### Exercise directions:
From the line below that contains "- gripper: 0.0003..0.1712" to the line that contains "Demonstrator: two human", repeat every line exactly, both ends included, and nothing else.

### Data excerpt:
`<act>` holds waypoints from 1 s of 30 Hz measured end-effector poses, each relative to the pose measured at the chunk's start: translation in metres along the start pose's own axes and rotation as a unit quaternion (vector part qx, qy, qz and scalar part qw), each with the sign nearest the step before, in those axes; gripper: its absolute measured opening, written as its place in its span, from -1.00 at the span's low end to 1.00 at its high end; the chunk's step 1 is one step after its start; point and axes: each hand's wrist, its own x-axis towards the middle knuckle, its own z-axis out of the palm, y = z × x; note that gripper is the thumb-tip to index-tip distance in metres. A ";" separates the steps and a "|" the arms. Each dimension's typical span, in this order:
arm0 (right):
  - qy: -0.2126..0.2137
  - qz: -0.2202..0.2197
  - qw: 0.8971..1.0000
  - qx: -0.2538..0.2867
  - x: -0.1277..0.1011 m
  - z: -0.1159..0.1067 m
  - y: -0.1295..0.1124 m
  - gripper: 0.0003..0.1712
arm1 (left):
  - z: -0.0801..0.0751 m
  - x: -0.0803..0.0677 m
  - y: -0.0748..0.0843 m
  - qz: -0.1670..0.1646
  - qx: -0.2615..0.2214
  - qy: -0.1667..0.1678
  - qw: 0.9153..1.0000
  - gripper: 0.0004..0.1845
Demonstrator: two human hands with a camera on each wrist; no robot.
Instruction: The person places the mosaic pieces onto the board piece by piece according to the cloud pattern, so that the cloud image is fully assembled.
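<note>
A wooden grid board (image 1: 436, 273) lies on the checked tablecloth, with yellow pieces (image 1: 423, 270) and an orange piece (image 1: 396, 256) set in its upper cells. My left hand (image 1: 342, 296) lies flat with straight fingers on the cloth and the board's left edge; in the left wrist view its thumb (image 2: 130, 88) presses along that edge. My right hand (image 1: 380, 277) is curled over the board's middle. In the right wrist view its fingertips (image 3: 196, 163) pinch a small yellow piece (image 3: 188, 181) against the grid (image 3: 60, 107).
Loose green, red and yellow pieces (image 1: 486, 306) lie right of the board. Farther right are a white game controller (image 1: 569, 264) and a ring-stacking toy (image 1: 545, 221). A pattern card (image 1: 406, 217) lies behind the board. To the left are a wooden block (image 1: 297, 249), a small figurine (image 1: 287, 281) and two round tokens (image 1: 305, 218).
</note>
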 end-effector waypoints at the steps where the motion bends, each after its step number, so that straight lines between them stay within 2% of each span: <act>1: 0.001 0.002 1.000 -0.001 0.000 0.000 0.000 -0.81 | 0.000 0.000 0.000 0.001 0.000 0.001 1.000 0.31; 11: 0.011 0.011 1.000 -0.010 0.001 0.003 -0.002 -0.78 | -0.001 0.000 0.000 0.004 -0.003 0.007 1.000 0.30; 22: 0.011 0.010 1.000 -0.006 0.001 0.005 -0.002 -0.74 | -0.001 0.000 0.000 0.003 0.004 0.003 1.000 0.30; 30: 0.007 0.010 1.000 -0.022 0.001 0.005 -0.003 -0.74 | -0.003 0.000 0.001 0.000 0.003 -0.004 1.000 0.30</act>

### Solution below:
  - gripper: 0.0003..0.1712
arm1 (left):
  - z: -0.0801..0.0751 m
  - x: -0.0803..0.0677 m
  - y: -0.0748..0.0843 m
  - qz: -0.1670..0.1646
  - qx: -0.2615..0.2214
  - qy: -0.1667..0.1678
  - qw: 0.9153..1.0000
  - gripper: 0.0004..0.1845
Demonstrator: two human hands with a camera on each wrist; no robot.

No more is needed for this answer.